XI

LO que para Vronski había sido durante cerca de un año el objeto único de su existencia, y para Anna un sueno de felicidad, tanto más encantador cuanto que le parecía inverosímil y terrible, se había realizado al fin. Pálido y tembloroso, estaba en pie ante ella, y le suplicaba que se calmase, sin saber por qué.

—¡Anna, Anna! —decía con acento conmovido—. En nombre del cielo, serénate.

Pero cuanto más elevaba la voz, más inclinaba ella la cabeza, tan altiva en otro tiempo y tan humillada ahora; habría tocado el suelo desde el diván en que estaba sentada, cayendo sobre la alfombra, si Vronski no la hubiera sostenido.

—¡Dios mío, perdóname! —exclamó, sollozando, mientras oprimía contra su seno las manos del conde.

Anna se juzgaba tan criminal y culpable, que no podía hacer otra cosa sino humillarse y pedir gracia, y de Vronski era de quien imploraba perdón, porque solo con él contaba en el mundo. Al mirarlo, le parecía tan palpable su envilecimiento, que apenas podía pronunciar otra palabra. En cuanto a Vronski, creía parecerse a un asesino ante el cuerpo inanimado de su víctima. El cuerpo inmolado por ellos era su amor, o más bien la primera fase de este; y el recuerdo del alto precio que habían pagado por su vergüenza tenía verdaderamente algo de terrible y odioso.

La idea de su envilecimiento moral agobiaba a Anna, y esta idea se comunicó a Vronski; pero cualquiera que fuese el horror del asesino ante el cadáver de su víctima, es preciso ocultarlo y aprovecharse, por lo menos, del crimen que se cometió. Y así como el culpable se precipita sobre el cadáver con rabia y lo arrastra para hacerlo pedazos, Vronski cubría de besos la cabeza y el cuello de su amante. Anna oprimía su mano sin moverse; aquellos besos los había comprado a costa de su honor, y la mano que estrechaba era la de su cómplice. Anna besó aquella mano. Vronski se arrodilló, procurando ver aquel rostro, que Anna ocultaba sin querer hablar. Al fin se levantó, haciendo un esfuerzo, y lo rechazó. Su rostro, bello como siempre, inspiraba compasión.

—Todo ha concluido —dijo—; ya no me queda nadie más que tú; no lo olvides.

—¡Cómo he de olvidar lo que es mi vida! Por un instante de esta felicidad…

—¡Qué felicidad! —exclamó Anna, con tan marcada expresión de disgusto y de terror que comunicó a Vronski el mismo sentimiento—. ¡En nombre del cielo, no digas una palabra más!

Y levantándose vivamente, se alejó del conde.

—¡No, ni una palabra más! —replicó con un aire tan desesperado que asombró singularmente a Vronski.

Y salió de la habitación.

Al principio de aquella nueva vida, le era imposible a Anna expresar su vergüenza, su temor y alegría; y más bien que manifestar su pensamiento con palabras insuficientes o triviales, prefería callarse. Más tarde no halló tampoco las frases propias para definir sus sentimientos, y ni aun sus ideas tradujeron las impresiones de su alma. «No —decía—, yo no puedo reflexionar en todo eso ahora; más tarde lo haré, cuando recobre alguna tranquilidad.» Sin embargo, la calma del espíritu no se producía, y cada vez que pensaba en lo ocurrido, en lo que debía suceder aún, y en lo que llegaría a ser de ella, la acosaba el temor y hacía lo posible por no preocuparse más del presente.

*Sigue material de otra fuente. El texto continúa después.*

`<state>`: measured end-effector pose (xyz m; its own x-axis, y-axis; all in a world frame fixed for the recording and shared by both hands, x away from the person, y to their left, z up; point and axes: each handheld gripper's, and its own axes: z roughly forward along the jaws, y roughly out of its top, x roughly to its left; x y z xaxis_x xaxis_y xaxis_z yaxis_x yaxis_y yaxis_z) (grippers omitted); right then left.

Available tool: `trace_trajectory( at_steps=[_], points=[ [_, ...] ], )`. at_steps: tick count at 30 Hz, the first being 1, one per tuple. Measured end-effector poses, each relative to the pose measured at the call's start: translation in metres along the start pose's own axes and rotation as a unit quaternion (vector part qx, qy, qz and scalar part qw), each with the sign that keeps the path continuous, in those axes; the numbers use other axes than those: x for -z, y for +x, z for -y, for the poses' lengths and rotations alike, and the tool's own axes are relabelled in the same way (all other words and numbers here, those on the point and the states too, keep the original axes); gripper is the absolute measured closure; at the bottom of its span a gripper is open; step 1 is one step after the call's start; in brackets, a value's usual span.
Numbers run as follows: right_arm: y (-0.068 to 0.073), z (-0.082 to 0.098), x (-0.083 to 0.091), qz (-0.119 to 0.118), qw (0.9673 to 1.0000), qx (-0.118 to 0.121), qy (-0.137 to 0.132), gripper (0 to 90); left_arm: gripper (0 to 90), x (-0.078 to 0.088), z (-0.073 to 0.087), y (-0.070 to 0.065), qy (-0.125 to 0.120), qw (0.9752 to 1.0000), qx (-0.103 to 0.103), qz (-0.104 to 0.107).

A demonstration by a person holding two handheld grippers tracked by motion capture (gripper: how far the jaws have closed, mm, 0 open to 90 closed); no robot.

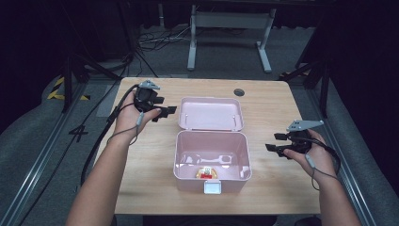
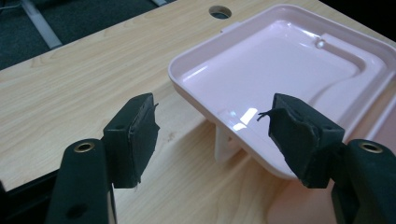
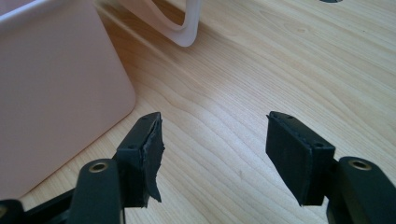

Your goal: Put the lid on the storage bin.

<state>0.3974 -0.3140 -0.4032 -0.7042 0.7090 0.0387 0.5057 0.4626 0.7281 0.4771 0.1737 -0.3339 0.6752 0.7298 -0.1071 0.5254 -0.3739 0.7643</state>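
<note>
- Left tool (image 1: pixel 162 112) spread, nothing in it, hovering beside the lid's (image 1: pixel 211 113) left edge.
- Right tool (image 1: pixel 276 142) spread too, empty, right of the box (image 1: pixel 186 162) on the tabletop (image 1: pixel 277 188).
- Lid lies flat behind the box, long axis left-right; my left is nearer, so that one closes it.

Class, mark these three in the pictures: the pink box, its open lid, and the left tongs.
Box (image 1: pixel 186 155): high view, left wall.
Lid (image 2: pixel 280 60): left gripper view, inner face.
Left tongs (image 1: pixel 165 112): high view, between the tips.
</note>
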Motion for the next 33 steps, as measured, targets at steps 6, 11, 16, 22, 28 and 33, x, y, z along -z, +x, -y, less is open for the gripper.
trace_trajectory(
  at_steps=[6,11,16,22,28,33],
  points=[
    [0.0,0.002,0.004,0.003,1.0,-0.006,-0.005,37.2,32.6,-0.02,-0.01,0.01,-0.002,0.9998,0.018,0.012],
    [0.0,0.005,0.008,0.008,0.9999,-0.01,-0.006,36.8,31.9,-0.041,-0.017,0.024,0.003,0.9994,0.035,-0.007],
    [-0.001,0.009,0.008,0.013,0.9998,-0.012,0.003,36.6,31.7,-0.062,-0.022,0.034,0.016,0.9988,0.043,-0.015],
    [0.0,0.011,0.006,0.012,0.9998,-0.012,0.006,36.5,31.8,-0.077,-0.026,0.038,0.018,0.9991,0.037,0.005],
    [0.002,0.011,0.005,0.01,0.9999,-0.01,0.009,36.6,31.6,-0.093,-0.023,0.038,0.023,0.9982,0.048,0.026],
    [0.002,0.011,0.005,0.008,0.9999,-0.009,0.008,36.6,31.7,-0.102,-0.02,0.04,0.032,0.9975,0.055,0.03]
  ],
)
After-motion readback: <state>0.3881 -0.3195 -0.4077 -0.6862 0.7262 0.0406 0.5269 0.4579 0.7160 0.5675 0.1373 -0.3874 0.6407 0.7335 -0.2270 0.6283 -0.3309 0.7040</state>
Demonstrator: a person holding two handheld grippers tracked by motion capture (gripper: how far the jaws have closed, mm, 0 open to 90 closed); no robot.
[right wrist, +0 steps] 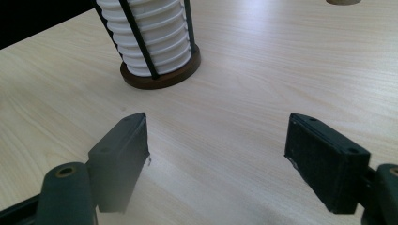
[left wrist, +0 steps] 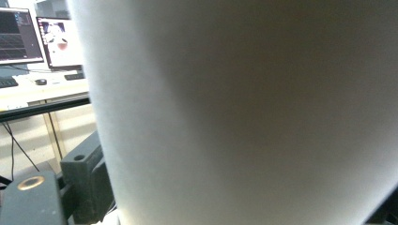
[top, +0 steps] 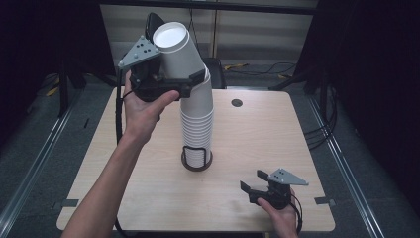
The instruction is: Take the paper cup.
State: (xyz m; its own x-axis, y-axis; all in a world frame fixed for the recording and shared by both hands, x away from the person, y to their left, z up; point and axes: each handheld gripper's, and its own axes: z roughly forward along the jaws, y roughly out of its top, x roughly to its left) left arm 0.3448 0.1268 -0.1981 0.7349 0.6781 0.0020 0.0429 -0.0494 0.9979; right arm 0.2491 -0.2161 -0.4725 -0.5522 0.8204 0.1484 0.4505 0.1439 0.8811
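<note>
Wooden table (top: 257, 134): my left gripper (top: 171, 84) clamps the light, crushable top cup (top: 178, 52) mid-wall; right gripper (top: 255, 191) rests wide apart.

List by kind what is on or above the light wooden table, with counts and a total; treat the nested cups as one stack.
Stack of white paper cups, top one tilted: 1
Round dark wooden holder with black wire uprights: 1
Black hand-held grippers: 2, left gripper shut on the top cup, right gripper open over the table
Total: 4
</note>
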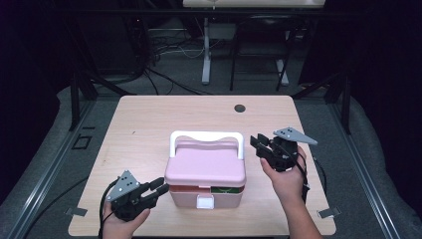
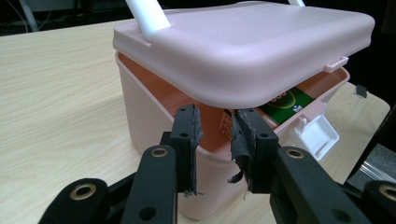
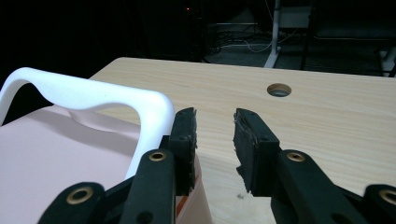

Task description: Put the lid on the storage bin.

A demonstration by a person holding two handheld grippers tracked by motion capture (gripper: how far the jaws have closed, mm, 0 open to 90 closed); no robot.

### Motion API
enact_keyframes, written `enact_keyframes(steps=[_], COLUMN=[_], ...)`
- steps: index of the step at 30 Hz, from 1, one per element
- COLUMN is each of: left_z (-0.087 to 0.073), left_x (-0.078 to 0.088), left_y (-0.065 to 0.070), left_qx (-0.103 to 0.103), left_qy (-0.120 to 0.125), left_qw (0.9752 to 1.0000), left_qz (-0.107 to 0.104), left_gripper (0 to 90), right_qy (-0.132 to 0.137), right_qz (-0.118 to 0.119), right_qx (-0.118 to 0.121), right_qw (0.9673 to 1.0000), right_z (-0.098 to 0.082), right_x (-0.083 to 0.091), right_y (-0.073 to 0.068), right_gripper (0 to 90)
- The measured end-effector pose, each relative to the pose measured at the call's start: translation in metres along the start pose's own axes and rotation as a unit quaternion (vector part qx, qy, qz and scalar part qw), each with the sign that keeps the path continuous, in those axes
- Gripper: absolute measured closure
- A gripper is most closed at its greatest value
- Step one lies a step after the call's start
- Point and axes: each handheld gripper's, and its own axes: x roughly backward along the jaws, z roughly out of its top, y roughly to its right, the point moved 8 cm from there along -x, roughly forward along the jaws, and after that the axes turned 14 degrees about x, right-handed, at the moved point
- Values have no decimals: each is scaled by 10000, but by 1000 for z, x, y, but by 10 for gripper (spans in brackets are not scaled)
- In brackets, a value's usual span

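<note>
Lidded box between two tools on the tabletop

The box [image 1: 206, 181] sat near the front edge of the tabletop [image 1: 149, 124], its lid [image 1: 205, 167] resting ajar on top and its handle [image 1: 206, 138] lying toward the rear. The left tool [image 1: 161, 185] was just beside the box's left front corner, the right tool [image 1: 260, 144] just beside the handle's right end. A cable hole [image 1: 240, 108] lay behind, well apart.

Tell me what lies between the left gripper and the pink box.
Nothing: in the high view only bare table separates the left gripper from the pink box.
</note>
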Motion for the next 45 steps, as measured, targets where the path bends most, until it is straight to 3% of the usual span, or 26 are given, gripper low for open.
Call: enact_keyframes(steps=[33,45], left_z=[-17,-16], left_x=[1,3], left_y=[-6,-9], left_qx=[53,97], left_qy=[-160,-69], left_qw=[9998,9999], left_qz=[103,113], left_gripper=[703,702], right_qy=[13,21], right_qz=[1,7], right_qx=[-15,-8], right_qw=[10000,10000], right_z=[0,0], right_x=[0,-1], right_y=[0,0], right_gripper=[690,688])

«Más tarde, más tarde —repetía—, cuando esté más serena.» En cambio, si durante su sueño perdía todo su imperio sobre sus reflexiones, se le representaba la verdadera situación en su espantosa realidad; casi todas las noches era presa de la misma pesadilla, y soñaba que los dos hombres eran sus esposos y se compartían sus caricias. Alexiéi Alexándrovich lloraba besándole las manos y diciendo: «¡Qué felices somos ahora!», y Vronski la amaba también con delirio. Anna se admiraba de haber creído que aquello fuese imposible, reía al explicarles que todo se iba a simplificar y que ambos vivirían en adelante contentos y felices. Sin embargo, este sueño la oprimía dolorosamente, y convirtiéndose en pesadilla, la despertaba cada vez más espantada.